**EXERCISE DETAILS**
Nothing but the lines below between the line holding "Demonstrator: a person" and the line holding "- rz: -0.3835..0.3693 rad", inclusive, should appear in the answer, each set down exactly.

[Items from a data source]
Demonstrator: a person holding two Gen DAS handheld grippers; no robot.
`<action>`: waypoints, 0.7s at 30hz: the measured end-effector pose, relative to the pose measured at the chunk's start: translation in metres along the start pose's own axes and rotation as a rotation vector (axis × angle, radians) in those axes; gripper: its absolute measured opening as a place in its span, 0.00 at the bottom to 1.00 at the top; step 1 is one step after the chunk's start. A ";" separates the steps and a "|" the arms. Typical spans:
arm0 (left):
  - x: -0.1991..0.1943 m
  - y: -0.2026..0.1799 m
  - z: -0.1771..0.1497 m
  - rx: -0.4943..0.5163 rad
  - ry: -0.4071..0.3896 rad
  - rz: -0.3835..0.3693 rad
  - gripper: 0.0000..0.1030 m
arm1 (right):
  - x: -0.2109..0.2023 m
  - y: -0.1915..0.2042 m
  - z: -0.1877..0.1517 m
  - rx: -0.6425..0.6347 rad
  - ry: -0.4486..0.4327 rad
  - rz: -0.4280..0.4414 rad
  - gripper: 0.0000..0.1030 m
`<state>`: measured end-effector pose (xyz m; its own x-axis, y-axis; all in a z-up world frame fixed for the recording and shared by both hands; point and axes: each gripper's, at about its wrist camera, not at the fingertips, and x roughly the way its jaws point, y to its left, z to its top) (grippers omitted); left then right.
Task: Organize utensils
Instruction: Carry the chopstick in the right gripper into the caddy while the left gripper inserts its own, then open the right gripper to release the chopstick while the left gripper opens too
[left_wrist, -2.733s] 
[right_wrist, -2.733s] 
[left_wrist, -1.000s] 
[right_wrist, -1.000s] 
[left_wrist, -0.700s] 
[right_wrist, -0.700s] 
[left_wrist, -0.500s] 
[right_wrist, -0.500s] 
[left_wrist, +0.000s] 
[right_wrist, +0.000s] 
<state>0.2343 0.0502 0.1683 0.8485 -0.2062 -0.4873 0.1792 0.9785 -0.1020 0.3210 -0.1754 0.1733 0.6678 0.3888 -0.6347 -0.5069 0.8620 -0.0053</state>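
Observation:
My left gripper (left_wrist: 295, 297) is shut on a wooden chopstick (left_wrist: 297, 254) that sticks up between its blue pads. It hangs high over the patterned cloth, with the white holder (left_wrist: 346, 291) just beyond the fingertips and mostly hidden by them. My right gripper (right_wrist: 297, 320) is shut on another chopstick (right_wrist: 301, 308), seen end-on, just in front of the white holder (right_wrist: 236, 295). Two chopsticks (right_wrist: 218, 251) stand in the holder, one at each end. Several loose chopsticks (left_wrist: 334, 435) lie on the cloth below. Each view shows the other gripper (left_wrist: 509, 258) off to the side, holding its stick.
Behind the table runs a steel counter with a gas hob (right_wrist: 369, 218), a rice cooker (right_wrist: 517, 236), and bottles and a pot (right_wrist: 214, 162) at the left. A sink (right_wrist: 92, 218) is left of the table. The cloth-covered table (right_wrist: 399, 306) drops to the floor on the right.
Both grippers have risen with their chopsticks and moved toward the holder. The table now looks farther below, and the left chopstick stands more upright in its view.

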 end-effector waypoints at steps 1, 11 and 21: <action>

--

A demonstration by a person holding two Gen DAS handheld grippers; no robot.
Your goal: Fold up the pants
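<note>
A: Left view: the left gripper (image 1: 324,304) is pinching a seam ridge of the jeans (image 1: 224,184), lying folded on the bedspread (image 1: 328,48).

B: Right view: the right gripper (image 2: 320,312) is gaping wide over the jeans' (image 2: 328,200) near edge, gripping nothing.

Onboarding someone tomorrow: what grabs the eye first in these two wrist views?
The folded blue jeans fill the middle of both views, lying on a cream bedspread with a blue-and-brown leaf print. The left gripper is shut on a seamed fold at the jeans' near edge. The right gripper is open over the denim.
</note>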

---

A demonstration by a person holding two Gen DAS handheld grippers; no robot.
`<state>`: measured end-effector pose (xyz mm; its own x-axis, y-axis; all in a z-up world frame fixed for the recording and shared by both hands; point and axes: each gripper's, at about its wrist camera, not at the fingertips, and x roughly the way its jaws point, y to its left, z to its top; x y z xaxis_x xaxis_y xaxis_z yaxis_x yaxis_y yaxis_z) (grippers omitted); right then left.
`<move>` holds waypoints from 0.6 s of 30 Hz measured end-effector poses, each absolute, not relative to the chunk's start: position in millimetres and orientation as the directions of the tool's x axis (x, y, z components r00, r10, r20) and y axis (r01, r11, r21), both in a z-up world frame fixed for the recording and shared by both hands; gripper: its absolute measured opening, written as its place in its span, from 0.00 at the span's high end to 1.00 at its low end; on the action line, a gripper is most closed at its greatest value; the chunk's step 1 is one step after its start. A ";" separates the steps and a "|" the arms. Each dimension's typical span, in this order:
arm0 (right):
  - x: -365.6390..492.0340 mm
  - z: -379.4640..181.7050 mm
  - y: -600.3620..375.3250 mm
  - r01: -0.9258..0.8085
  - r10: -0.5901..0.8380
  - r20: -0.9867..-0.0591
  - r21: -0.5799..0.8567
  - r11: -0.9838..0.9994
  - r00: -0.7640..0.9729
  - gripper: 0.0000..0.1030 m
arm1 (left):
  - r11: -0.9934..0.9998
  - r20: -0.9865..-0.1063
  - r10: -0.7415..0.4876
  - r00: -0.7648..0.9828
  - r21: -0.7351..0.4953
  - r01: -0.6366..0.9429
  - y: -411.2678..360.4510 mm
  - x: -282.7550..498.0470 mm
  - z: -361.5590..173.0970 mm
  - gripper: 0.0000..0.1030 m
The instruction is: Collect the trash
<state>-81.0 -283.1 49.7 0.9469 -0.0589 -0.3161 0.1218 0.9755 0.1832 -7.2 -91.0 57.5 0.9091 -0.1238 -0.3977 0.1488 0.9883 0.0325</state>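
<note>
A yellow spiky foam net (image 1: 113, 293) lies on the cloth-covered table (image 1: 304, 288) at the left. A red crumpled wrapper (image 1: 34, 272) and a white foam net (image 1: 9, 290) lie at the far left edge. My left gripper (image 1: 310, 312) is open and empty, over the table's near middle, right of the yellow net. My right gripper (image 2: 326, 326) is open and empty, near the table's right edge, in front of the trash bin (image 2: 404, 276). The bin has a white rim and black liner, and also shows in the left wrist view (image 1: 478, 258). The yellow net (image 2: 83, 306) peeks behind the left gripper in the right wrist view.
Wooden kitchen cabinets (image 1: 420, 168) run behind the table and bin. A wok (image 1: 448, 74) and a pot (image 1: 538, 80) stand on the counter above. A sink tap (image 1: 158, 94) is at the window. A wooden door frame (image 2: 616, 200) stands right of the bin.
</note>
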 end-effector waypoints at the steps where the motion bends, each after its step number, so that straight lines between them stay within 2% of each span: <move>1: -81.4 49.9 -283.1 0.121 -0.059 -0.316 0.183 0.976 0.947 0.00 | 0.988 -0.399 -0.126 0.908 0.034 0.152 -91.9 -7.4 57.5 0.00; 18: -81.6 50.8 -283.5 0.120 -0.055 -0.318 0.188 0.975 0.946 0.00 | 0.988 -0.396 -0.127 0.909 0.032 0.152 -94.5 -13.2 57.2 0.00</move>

**EXERCISE RESULT**
Demonstrator: a person holding two Gen DAS handheld grippers; no robot.
`<action>`: waypoints, 0.7s at 30hz: the measured end-effector pose, relative to the pose measured at the chunk's start: translation in metres along the start pose's own axes and rotation as a rotation vector (axis × angle, radians) in those axes; gripper: its absolute measured opening as a place in its span, 0.00 at the bottom to 1.00 at the top; step 1 is one step after the chunk's start. A ";" separates the steps and a "|" the arms. Typical spans:
arm0 (left):
  - x: -0.1991..0.1943 m
  - y: -0.2026..0.1799 m
  - z: -0.1771..0.1497 m
  - rx: -0.4943..0.5163 rad
  - ry: -0.4071..0.3896 rad
  - rz: -0.3835..0.3693 rad

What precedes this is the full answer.